Lecture 2: Neural Nets
In which we discuss what neural networks are, how to train them, and how to use them once trained.
Neural Networks: Architecture, training, and prediction
In the previous lecture, we learned how shallow models (such as linear regression or perceptrons) can be viewed as special primitives called neurons, which form the building blocks of neural networks. The high level idea is to imagine each machine learning model in the form of a computational graph that takes in the data as input and produces the predicted labels as output. For completeness, let us reproduce the graphs for linear and logistic regression here.

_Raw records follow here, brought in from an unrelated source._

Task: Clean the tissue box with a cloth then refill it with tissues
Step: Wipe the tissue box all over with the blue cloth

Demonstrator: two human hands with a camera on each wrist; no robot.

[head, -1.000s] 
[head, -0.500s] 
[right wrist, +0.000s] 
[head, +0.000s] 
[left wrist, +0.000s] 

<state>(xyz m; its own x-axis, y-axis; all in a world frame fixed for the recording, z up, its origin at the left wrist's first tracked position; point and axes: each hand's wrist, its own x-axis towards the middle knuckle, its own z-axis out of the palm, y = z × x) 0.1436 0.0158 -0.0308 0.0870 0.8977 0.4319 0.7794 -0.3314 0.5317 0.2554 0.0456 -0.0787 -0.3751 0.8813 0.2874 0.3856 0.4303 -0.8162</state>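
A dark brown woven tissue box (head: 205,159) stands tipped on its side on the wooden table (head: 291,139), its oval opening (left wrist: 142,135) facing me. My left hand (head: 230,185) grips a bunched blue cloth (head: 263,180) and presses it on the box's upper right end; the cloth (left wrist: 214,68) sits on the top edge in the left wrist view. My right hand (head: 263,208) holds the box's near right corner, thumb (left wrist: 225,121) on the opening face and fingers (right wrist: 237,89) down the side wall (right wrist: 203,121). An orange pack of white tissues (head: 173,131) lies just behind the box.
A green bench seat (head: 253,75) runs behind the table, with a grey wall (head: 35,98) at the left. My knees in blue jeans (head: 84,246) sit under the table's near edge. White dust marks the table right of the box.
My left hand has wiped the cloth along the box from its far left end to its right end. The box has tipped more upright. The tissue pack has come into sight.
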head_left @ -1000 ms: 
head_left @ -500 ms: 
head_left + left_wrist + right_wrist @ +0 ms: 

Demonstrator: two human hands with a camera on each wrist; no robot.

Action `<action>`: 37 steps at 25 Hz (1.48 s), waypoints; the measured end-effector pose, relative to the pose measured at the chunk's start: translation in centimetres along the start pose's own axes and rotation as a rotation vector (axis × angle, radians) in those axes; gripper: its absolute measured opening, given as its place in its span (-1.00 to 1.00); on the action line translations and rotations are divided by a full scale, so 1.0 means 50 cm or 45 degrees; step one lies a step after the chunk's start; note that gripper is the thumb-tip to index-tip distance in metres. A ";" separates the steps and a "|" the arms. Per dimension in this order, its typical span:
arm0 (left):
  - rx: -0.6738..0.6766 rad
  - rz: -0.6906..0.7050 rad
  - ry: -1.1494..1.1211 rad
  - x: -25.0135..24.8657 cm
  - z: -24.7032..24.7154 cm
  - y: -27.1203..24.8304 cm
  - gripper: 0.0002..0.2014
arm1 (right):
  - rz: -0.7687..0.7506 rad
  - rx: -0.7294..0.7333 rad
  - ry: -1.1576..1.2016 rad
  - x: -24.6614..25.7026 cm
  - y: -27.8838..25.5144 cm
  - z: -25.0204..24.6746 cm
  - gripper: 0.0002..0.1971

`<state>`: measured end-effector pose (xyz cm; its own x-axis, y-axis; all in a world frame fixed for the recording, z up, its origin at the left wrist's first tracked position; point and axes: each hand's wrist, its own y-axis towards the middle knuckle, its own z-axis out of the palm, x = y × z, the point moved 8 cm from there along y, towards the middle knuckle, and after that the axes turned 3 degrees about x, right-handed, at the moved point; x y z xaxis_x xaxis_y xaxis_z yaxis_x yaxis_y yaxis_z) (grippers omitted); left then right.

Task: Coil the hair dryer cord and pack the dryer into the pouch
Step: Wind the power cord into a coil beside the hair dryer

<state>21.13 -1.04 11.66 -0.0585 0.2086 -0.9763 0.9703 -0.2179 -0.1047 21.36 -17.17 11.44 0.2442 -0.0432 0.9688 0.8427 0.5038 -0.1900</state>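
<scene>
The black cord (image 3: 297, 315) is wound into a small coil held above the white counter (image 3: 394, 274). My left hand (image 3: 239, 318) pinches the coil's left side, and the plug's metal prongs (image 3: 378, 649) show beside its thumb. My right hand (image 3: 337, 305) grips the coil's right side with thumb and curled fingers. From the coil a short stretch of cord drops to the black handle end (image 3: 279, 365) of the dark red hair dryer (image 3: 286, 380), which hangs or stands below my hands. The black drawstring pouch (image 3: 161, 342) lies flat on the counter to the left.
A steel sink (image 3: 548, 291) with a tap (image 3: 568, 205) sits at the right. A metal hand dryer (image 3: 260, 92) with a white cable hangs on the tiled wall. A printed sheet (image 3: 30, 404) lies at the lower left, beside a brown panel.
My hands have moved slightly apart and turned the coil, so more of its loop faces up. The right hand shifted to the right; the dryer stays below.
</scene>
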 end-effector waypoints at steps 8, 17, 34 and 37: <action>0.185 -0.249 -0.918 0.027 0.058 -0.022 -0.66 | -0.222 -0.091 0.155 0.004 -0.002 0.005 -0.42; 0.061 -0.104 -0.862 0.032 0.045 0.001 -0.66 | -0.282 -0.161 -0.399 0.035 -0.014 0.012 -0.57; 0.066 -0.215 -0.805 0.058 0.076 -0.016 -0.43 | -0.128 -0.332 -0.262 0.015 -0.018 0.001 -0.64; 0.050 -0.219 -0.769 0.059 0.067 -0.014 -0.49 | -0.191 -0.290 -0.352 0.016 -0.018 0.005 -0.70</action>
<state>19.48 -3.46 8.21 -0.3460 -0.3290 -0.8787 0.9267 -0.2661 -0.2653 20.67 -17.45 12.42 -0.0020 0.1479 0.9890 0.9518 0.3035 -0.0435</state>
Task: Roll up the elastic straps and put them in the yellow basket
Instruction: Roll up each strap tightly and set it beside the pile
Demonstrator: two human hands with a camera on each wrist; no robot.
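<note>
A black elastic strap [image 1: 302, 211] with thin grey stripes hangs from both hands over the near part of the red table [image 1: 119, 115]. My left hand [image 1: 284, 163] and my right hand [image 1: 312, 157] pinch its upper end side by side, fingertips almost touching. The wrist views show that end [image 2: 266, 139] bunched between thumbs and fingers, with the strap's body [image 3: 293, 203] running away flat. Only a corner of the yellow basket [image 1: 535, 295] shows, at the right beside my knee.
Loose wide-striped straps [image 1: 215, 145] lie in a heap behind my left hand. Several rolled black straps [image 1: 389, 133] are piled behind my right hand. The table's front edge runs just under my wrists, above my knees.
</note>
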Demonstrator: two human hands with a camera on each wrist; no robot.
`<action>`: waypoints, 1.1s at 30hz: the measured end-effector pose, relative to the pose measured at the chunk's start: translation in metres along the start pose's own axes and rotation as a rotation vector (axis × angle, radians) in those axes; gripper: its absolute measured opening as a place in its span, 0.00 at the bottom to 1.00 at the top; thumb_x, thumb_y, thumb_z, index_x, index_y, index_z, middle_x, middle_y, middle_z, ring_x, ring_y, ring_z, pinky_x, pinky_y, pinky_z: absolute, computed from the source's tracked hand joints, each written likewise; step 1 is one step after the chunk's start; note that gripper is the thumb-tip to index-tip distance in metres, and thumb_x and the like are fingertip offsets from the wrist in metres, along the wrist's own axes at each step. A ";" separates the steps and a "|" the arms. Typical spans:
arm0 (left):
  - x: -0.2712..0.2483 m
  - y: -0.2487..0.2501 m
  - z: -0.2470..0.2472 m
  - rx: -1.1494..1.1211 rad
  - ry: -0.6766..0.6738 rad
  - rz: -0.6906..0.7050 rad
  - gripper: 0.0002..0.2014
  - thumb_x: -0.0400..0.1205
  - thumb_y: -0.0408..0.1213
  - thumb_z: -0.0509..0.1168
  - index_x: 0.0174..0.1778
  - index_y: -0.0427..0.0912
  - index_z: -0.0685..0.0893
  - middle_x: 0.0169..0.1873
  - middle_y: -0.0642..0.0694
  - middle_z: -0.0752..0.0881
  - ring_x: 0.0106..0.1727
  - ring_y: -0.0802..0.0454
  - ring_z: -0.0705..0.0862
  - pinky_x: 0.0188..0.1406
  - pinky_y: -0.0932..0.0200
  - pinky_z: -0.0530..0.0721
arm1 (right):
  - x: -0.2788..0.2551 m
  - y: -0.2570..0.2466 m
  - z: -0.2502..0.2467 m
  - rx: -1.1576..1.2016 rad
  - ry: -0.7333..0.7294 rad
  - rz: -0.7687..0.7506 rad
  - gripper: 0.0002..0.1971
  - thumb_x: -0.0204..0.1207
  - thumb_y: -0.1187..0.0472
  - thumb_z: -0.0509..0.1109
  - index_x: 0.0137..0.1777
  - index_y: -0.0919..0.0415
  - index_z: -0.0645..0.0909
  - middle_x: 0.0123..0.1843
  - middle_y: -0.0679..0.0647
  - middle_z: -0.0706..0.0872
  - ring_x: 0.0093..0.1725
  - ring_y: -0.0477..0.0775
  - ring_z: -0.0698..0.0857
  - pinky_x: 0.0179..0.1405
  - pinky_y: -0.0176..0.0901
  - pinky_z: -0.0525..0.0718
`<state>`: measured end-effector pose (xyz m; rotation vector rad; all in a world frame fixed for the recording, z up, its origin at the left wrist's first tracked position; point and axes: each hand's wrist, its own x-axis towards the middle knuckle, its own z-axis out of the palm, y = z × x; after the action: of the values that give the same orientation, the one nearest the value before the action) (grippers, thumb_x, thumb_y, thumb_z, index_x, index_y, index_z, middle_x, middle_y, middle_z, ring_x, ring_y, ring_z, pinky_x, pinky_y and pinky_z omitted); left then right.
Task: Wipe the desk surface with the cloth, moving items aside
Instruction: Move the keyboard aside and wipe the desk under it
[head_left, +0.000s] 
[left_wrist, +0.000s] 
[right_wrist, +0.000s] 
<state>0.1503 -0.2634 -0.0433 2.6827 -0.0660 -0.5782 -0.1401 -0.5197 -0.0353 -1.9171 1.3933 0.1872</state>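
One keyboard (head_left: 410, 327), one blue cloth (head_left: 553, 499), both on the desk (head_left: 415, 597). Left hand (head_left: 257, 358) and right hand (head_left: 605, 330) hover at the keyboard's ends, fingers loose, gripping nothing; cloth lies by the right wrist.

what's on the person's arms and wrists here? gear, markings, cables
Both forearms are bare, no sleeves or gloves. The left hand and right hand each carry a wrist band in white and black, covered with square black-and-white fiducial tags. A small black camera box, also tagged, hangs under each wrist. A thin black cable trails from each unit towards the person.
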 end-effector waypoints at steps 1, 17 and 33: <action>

If we do that, we will notice that the graph in the above (linear) models has a natural feed-forward structure; these are instances of directed acyclic graphs, or DAGs. The nodes in such a DAG represent inputs and outputs; the edges represents the weights multiplying each input; outputs are calculated by summing up inputs in a weighted manner. The feed-forward structure represents the flow of information during test time; later, we will discuss instances of neural networks (such as recurrent neural networks) where there are feedback loops as well, but let us keep things simple here.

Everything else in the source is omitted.